*Work required*. When you reach the line with "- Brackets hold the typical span" in the data below, begin printing lines exactly, and stop once the line with "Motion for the" has been printed.
────────
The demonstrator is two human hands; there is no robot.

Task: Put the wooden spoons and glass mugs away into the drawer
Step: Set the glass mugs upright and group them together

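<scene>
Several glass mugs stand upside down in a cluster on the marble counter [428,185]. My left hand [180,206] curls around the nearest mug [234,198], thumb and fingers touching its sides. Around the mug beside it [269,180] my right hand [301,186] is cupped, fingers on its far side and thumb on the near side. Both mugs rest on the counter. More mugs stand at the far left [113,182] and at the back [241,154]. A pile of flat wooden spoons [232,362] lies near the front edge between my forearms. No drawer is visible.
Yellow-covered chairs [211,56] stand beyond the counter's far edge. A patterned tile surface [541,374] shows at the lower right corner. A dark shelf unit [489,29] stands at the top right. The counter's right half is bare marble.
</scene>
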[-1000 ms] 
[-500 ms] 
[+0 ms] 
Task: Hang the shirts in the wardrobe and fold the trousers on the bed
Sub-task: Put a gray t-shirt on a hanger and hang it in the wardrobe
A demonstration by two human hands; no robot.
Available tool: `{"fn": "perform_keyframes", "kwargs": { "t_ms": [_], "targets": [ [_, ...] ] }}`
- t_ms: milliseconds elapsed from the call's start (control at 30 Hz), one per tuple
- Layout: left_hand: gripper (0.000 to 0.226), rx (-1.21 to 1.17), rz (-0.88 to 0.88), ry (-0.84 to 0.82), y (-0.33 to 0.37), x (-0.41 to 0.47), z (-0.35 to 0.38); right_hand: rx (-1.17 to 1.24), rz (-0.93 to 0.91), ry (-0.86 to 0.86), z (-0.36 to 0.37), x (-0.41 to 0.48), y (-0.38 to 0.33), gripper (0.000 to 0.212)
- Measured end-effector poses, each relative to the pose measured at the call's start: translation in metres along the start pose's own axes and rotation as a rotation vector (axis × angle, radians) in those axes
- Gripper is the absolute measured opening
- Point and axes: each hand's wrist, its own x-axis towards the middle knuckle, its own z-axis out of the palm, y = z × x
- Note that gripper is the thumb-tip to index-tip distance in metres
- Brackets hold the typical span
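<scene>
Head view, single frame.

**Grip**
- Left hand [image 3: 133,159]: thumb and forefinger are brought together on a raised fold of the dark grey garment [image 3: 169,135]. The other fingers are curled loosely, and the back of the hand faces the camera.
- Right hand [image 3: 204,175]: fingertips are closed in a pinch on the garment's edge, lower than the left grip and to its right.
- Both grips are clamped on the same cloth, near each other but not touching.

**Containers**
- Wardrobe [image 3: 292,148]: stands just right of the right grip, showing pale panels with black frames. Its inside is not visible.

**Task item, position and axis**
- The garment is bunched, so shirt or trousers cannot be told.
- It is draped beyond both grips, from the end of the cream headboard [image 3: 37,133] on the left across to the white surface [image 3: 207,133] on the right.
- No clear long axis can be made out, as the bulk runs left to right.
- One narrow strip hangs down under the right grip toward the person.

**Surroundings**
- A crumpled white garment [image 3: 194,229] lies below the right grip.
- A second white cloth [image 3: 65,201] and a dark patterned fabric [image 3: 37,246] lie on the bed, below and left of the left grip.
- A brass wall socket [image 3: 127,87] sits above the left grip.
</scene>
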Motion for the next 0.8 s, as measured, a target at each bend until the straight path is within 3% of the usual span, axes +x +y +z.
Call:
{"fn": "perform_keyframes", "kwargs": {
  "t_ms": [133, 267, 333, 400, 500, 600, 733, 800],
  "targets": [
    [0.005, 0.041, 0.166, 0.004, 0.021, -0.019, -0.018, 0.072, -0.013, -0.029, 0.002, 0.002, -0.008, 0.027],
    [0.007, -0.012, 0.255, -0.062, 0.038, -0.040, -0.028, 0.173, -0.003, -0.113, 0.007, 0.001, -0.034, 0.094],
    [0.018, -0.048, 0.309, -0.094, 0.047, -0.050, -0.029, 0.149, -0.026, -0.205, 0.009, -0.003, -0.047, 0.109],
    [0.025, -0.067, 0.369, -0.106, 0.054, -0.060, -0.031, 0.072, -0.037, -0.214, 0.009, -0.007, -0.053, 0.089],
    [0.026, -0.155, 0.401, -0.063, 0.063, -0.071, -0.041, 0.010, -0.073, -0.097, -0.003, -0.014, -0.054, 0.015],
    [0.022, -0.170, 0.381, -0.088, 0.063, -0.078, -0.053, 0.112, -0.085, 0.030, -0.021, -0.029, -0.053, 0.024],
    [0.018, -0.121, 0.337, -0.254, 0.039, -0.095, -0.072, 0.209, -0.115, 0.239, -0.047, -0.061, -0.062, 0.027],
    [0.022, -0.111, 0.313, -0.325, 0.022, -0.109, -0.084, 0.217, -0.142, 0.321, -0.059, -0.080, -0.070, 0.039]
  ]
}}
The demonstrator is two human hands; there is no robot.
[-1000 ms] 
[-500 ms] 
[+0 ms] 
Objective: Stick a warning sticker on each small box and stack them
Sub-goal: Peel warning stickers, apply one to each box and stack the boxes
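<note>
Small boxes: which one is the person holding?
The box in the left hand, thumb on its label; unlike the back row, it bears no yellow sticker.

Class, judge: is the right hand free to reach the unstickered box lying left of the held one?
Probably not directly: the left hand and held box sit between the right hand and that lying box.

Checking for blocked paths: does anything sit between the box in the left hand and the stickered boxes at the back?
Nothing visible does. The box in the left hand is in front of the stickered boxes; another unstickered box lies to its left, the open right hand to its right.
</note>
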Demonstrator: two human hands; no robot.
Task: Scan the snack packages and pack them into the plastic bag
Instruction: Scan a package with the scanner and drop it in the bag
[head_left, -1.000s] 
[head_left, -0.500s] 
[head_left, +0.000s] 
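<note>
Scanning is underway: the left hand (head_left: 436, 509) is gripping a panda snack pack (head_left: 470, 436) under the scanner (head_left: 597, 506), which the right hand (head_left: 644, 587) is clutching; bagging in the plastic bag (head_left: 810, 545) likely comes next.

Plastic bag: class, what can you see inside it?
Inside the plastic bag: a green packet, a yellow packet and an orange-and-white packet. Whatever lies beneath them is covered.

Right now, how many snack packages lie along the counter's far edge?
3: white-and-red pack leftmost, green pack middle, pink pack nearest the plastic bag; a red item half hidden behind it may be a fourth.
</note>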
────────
*Your solution*.
- Brackets hold the typical span
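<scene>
Head view, single frame.

**Grip**
- Left hand [image 3: 133,159]: thumb and forefinger are brought together on a raised fold of the dark grey garment [image 3: 169,135]. The other fingers are curled loosely, and the back of the hand faces the camera.
- Right hand [image 3: 204,175]: fingertips are closed in a pinch on the garment's edge, lower than the left grip and to its right.
- Both grips are clamped on the same cloth, near each other but not touching.

**Containers**
- Wardrobe [image 3: 292,148]: stands just right of the right grip, showing pale panels with black frames. Its inside is not visible.

**Task item, position and axis**
- The garment is bunched, so shirt or trousers cannot be told.
- It is draped beyond both grips, from the end of the cream headboard [image 3: 37,133] on the left across to the white surface [image 3: 207,133] on the right.
- No clear long axis can be made out, as the bulk runs left to right.
- One narrow strip hangs down under the right grip toward the person.

**Surroundings**
- A crumpled white garment [image 3: 194,229] lies below the right grip.
- A second white cloth [image 3: 65,201] and a dark patterned fabric [image 3: 37,246] lie on the bed, below and left of the left grip.
- A brass wall socket [image 3: 127,87] sits above the left grip.
</scene>
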Motion for the next 0.8 s, as measured, a target at each bend until the straight path is within 3% of the usual span, axes +x +y +z.

The exercise is done.